Des barbelés ont été installés autour de la zone, tandis que des marqueurs bleus identifiaient les tombes des personnes dont les noms sont encore inconnus. Les autorités népalaises procèdent à des inhumations temporaires dans l’attente d’identifications. Des échantillons ADN sont préservés, et des photos sont prises pour noter les caractéristiques faciales distinctives.
Chaque corps reçoit un numéro de référence afin d’aider les familles à identifier et à revendiquer les restes par la suite.
Opérations de secours amplifiées pour les communautés isolées
Jusqu’à présent, au moins 11 814 personnes ont été secourues, selon les autorités népalaises. Les équipes d’urgence ont utilisé des hélicoptères et d’autres aéronefs pour atteindre des communautés isolées là où les routes et les ponts ont été détruits par les inondations et les glissements de terrain.

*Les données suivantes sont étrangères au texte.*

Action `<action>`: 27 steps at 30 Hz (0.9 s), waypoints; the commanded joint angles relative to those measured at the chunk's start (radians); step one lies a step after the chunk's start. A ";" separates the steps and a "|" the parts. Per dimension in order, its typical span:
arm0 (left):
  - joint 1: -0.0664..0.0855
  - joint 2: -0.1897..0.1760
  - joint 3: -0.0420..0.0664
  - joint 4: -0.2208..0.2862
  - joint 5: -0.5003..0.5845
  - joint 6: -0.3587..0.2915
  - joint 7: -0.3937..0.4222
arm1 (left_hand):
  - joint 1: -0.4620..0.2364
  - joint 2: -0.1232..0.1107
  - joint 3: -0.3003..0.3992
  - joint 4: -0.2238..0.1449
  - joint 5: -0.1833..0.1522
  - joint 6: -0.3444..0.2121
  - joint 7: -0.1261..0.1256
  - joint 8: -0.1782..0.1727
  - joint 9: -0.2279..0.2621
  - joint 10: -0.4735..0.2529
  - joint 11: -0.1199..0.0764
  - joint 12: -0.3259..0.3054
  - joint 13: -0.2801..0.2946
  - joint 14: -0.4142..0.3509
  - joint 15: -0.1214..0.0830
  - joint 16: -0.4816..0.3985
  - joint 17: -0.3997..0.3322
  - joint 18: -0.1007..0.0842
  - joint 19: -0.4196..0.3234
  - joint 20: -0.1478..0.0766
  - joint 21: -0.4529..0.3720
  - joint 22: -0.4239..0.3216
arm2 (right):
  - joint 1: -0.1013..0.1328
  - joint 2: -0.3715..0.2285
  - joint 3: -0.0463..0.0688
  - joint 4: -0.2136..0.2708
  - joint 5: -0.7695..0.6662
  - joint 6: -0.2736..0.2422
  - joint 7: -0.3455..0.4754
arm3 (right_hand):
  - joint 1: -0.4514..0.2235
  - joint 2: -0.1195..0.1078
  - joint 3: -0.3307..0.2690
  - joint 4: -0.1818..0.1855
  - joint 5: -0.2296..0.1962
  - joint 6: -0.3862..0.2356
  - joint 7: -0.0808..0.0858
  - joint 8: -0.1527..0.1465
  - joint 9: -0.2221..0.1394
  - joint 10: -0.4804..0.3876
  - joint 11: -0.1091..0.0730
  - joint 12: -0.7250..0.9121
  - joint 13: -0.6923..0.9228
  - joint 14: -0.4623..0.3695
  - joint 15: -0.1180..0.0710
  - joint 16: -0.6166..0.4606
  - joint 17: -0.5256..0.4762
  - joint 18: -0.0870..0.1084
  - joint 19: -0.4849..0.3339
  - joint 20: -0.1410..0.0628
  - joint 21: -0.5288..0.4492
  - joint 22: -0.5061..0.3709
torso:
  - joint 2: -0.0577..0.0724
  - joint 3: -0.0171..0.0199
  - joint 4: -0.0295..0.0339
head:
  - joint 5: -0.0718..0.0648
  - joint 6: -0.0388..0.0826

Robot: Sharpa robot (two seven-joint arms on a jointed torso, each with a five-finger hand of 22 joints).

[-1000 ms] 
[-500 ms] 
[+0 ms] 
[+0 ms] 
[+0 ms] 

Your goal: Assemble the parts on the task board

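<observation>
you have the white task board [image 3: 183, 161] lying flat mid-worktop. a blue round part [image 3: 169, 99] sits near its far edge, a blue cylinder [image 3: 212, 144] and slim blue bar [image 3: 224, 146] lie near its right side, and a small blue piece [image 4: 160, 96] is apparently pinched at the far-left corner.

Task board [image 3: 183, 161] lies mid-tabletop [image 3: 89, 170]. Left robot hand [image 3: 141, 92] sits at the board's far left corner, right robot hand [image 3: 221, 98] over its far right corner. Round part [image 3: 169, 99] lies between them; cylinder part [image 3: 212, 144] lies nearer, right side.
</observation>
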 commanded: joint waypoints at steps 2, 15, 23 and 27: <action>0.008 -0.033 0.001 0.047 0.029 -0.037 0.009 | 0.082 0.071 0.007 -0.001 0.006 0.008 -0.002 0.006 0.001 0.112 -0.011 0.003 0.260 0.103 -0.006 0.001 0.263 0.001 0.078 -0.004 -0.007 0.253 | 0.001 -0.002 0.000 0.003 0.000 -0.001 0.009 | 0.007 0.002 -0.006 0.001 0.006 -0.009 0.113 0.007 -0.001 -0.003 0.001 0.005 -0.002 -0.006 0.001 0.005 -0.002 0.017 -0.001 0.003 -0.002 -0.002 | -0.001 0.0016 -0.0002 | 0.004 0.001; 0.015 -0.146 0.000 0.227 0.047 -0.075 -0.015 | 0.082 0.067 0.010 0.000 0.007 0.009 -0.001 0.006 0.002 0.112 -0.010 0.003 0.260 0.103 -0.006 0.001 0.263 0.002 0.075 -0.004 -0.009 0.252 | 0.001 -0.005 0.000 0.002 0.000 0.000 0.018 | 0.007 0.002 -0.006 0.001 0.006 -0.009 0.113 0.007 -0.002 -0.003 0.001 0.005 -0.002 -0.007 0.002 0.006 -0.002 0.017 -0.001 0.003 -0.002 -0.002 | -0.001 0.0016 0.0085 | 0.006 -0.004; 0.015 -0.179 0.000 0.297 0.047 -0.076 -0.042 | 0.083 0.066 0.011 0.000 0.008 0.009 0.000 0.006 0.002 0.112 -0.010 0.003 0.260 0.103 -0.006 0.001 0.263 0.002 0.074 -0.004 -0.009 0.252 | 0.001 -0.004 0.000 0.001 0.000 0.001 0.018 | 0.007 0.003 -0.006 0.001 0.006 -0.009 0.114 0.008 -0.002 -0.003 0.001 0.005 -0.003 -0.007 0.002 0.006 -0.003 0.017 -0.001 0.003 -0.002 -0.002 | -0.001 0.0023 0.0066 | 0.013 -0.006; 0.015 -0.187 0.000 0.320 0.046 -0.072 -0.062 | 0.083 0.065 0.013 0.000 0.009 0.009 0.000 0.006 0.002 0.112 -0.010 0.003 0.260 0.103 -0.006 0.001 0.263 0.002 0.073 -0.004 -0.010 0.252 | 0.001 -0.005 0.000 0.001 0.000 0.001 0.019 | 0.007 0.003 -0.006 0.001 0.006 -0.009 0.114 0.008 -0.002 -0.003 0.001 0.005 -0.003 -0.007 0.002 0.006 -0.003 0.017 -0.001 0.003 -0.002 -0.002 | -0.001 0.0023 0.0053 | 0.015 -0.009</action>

Les efforts de secours sont intensifiés pour venir en aide aux survivants dans les zones où les routes et autres voies de transport ont été endommagées ou coupées. Le porte-parole du ministère des Affaires étrangères chinois, Guo Jiakun, a annoncé l’envoi d’un second lot de fournitures d’aide au Népal, incluant des drones, des équipements de test ADN et de purification de l’eau. Des experts chinois en ADN aideront également le Népal à identifier les corps.

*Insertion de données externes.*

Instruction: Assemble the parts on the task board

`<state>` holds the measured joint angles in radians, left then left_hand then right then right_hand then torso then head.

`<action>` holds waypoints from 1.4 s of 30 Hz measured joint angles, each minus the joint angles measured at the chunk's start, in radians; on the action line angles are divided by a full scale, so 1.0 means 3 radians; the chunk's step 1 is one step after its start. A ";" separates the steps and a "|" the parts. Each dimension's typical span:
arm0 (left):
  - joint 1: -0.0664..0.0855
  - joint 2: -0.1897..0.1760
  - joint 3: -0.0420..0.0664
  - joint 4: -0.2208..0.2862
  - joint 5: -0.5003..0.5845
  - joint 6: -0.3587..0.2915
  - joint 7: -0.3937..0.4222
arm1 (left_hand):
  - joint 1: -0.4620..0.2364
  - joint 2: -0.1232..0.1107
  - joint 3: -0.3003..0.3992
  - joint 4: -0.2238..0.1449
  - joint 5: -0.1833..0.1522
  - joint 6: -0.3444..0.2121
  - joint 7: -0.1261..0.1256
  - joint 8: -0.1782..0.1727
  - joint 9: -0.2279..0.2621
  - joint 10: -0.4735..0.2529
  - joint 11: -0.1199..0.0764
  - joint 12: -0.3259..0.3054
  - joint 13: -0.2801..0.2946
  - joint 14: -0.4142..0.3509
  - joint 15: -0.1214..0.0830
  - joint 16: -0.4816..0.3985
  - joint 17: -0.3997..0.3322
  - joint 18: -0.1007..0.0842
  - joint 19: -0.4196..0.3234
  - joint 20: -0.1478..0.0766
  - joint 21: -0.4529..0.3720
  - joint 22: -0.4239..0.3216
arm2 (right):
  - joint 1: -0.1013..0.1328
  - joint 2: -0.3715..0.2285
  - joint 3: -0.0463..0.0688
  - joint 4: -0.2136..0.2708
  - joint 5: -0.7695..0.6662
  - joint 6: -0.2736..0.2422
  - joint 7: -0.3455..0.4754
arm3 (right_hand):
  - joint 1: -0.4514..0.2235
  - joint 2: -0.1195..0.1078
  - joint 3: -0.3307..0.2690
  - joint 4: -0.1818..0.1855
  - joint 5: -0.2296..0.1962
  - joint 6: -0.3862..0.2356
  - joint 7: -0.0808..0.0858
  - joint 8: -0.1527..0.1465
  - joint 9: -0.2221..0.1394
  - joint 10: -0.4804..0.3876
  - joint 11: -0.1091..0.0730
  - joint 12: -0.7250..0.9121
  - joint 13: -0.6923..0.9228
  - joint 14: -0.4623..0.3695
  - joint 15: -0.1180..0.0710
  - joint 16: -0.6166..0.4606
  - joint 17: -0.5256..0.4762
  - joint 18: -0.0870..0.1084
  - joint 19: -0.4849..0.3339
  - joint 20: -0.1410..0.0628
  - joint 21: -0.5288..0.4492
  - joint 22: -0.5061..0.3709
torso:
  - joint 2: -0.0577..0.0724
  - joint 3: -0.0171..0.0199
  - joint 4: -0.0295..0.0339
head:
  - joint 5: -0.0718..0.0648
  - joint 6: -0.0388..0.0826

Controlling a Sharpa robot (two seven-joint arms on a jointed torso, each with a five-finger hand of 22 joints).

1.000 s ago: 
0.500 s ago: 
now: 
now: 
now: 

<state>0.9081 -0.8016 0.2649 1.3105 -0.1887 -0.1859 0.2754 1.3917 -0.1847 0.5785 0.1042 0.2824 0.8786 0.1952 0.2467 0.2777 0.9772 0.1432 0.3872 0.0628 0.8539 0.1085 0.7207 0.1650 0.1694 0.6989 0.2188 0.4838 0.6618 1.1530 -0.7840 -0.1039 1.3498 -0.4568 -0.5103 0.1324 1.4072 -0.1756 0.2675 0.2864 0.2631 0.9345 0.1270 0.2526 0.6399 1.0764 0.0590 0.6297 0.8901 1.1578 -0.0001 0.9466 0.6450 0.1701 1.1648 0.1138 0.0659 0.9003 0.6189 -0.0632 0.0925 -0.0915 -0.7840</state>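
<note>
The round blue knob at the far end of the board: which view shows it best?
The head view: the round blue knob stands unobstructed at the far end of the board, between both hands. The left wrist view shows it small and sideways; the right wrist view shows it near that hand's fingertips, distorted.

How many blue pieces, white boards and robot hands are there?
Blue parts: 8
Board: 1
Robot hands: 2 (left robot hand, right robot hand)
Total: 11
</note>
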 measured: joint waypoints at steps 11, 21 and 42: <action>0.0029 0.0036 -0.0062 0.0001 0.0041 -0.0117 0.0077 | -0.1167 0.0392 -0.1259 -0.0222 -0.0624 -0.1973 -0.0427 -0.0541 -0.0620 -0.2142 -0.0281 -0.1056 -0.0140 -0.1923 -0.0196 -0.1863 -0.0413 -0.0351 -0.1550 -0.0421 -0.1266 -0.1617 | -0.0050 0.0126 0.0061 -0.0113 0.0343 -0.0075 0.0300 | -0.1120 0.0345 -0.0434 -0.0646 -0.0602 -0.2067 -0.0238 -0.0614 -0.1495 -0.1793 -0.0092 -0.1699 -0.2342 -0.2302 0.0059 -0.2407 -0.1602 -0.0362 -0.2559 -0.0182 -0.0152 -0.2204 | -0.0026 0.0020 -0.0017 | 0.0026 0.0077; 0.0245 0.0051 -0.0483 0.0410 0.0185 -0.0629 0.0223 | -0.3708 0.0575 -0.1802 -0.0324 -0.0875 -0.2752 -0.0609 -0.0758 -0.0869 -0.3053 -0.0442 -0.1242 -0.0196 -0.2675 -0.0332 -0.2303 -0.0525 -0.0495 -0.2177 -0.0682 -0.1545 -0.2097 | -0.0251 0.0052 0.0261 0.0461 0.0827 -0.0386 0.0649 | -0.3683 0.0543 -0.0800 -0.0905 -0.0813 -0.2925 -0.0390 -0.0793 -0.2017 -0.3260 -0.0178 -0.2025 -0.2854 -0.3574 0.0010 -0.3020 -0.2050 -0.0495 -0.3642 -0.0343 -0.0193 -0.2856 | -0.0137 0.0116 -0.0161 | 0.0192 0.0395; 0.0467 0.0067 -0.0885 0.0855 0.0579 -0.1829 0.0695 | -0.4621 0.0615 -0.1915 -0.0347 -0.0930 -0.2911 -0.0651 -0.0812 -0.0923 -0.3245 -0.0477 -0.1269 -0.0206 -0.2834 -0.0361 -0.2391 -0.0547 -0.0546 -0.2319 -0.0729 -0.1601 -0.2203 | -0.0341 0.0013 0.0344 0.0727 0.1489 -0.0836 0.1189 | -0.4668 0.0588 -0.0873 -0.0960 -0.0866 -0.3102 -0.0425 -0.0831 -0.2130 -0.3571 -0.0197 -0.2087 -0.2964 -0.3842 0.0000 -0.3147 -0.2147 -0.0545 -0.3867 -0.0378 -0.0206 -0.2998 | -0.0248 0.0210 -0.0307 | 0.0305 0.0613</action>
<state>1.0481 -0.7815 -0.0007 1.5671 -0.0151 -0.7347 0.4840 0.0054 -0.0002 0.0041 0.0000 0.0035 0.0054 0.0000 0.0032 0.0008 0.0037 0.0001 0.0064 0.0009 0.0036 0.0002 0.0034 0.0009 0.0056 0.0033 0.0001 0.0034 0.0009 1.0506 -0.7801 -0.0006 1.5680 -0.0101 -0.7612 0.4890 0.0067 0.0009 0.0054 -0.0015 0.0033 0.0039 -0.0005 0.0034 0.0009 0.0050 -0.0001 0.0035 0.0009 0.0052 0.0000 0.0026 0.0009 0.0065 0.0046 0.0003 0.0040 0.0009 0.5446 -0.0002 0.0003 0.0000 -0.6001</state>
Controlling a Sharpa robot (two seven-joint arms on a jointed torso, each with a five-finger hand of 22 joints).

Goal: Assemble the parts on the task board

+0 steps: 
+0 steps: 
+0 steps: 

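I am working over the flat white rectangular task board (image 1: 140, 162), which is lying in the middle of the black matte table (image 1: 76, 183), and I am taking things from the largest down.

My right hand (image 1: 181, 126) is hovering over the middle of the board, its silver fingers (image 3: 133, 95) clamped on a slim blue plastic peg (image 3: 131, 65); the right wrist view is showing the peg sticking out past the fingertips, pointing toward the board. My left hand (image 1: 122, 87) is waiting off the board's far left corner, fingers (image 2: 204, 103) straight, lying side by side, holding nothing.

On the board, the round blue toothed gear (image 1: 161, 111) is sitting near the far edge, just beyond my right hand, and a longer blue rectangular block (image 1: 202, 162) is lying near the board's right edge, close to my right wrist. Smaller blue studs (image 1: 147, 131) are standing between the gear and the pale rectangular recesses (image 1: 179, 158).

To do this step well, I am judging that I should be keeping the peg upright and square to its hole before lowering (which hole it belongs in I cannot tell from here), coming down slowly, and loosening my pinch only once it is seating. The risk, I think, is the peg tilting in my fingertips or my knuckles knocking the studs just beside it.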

Bimal Sharma, pilote d’hélicoptère engagé dans des missions de sauvetage et de secours, a déclaré être choqué par la destruction visible à Timure, une ville frontalière proche du Tibet qu’il connaît bien. “J’avais l’impression de survoler un paysage complètement différent”, a-t-il affirmé, ajoutant qu’il avait peu d’occasions de s’adresser aux personnes secourues. “Je peux voir la douleur dans leurs yeux. C’est déchirant”, a-t-il conclu.

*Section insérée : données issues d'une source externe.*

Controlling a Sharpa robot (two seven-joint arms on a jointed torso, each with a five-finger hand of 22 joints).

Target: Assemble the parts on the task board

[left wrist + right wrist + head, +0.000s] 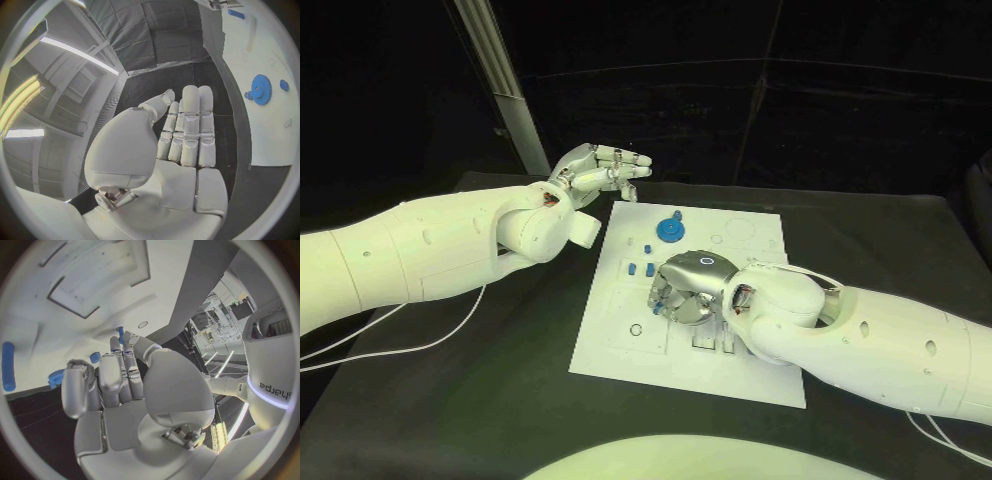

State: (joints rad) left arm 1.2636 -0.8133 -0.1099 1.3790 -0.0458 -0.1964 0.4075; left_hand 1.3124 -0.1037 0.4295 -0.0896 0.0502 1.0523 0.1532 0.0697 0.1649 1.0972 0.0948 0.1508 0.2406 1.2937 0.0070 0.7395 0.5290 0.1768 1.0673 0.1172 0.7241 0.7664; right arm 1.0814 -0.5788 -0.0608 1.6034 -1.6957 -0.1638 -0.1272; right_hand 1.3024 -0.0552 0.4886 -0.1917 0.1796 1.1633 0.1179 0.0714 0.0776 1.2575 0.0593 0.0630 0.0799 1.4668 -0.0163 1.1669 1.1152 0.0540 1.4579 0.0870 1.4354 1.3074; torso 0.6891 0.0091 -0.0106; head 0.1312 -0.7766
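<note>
Board (740,375), a white plate, lies in the middle of the head view on the black table (473,400), running from the upper centre down to the lower right. On its upper part sits a blue gear (672,229), with small blue parts (638,268) just below and left of it, nearer the board's left edge. Pale outlines and recesses mark the rest of the plate.

Right hand (687,290) hangs over the board's middle, palm down, fingers curled toward the plate. In the right wrist view that hand (119,385) has its fingers bent above the white surface, and a small blue piece (120,333) shows at the fingertips; whether it is pinched or merely lies beside them I cannot tell. A long blue part (7,366) and the gear's edge (57,377) lie near it on the board.

Left hand (600,172) is raised off the board's upper left corner, above the table, holding nothing. In the left wrist view its fingers (190,125) are stretched out straight and side by side, thumb apart, with the gear (260,89) and a small blue part (284,85) on the board beyond them.
</note>
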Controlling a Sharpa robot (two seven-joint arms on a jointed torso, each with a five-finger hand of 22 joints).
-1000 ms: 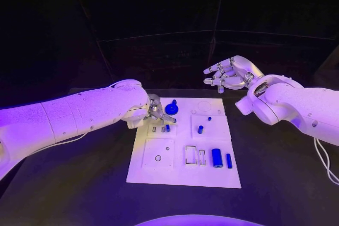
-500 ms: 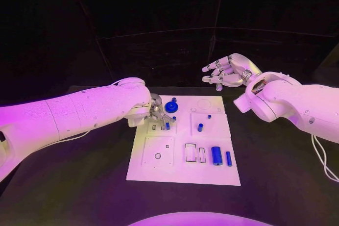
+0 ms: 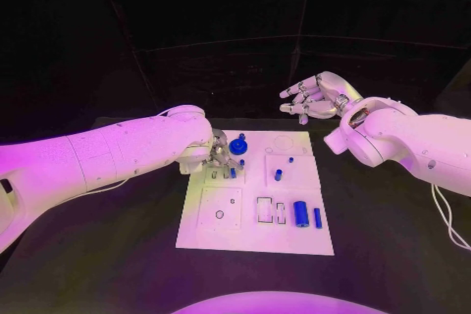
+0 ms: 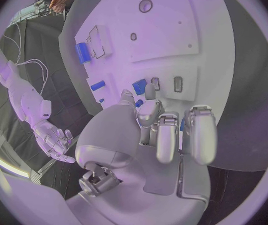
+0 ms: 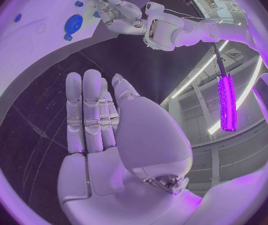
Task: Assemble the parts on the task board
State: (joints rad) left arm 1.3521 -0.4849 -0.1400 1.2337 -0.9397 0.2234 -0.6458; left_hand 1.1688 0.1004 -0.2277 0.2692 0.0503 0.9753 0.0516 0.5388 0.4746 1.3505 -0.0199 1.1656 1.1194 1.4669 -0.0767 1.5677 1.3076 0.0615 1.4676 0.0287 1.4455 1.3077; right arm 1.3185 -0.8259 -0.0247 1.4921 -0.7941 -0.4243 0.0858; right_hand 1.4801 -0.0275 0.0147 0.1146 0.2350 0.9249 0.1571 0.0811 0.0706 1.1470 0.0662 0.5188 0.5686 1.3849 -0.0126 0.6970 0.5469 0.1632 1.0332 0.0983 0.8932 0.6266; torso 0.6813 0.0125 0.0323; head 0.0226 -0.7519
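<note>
The white task board [image 3: 255, 242] lies in the middle of the black table. My left hand [image 3: 217, 160] is down over the board's far left corner. Its thumb and a finger pinch a small blue part [image 4: 139, 86] right beside two small slots [image 4: 178, 84]. A round blue knob [image 3: 239, 148] stands just past the hand. Two small blue pegs [image 3: 279, 174] stand in the middle of the board. A thick blue cylinder [image 3: 300, 214] and a thin blue bar [image 3: 317, 218] lie at the near right. My right hand [image 3: 314, 99] hangs open above the far right corner, holding nothing.
Rectangular cut-outs [image 3: 265, 210] and a raised square with a small hole [image 3: 220, 214] lie on the near half of the board. Bare black table surrounds it. My left arm [image 3: 108, 157] stretches over the table's left side.
My left hand has sunk a little closer to the slots with the small blue part. My right hand has stayed raised and open, drifting only slightly.
</note>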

Effondrement glaciaire dans l’Himalaya
Le désastre a été déclenché dans l’Himalaya lorsque l’effondrement d’un glacier a libéré d’importantes quantités de roches, de glace et d’eau de fonte dans les vallées en contrebas, suscitant de puissantes inondations en aval. Des scientifiques analysant des images satellites affirment que cet effondrement semble avoir impliqué la rupture du substrat rocheux sous un glacier de la région himalayenne. Le mouvement de roches a été suffisamment intense pour être enregistré comme un événement sismique de magnitude 5,2.
Le flux d’eau et de débris qui en a résulté a pénétré dans les rivières des vallées du Tibet et du Népal, provoquant une augmentation rapide de leur niveau. Les eaux d’inondation ont emporté des maisons, des bâtiments, des routes et des ponts, et ont transporté boue et rochers en aval.
Le Premier ministre népalais, Balendra Shah, a souligné que cette catastrophe mettait en avant la nécessité d’agir face au changement climatique. “Cet incident souligne que les risques auxquels nous faisons face dans la région himalayenne augmentent avec le changement climatique”, a-t-il déclaré dans un message sur les réseaux sociaux lundi soir. “Il est donc impératif que cette région reste vigilante, et qu’il est temps d’élever la voix sur les catastrophes causées par le changement climatique devant la communauté internationale.”
Points importants à retenir
- L’ampleur des inondations rend les opérations de sauvetage particulièrement complexes.
- Le nombre de travailleurs piégés dans des tunnels hydroélectriques reste alarmant.
- Des enterrements temporaires sont en cours pendant que les corps sont identifiés.
- De l’aide internationale s’organise pour répondre aux besoins des sinistrés.
- Le lien entre catastrophes naturelles et changement climatique est plus que jamais souligné.
En tant que citoyenne et observatrice, je suis frappée par l’ampleur de cette tragédie et la résilience des populations touchées. La nécessité d’éveiller les consciences sur les risques liés aux catastrophes naturelles est plus évidente que jamais. Comment pourrions-nous mieux nous préparer et soutenir nos communautés face à de tels défis ? La réponse semble urgente, et la discussion ouverte est essentielle pour l’avenir de notre planète.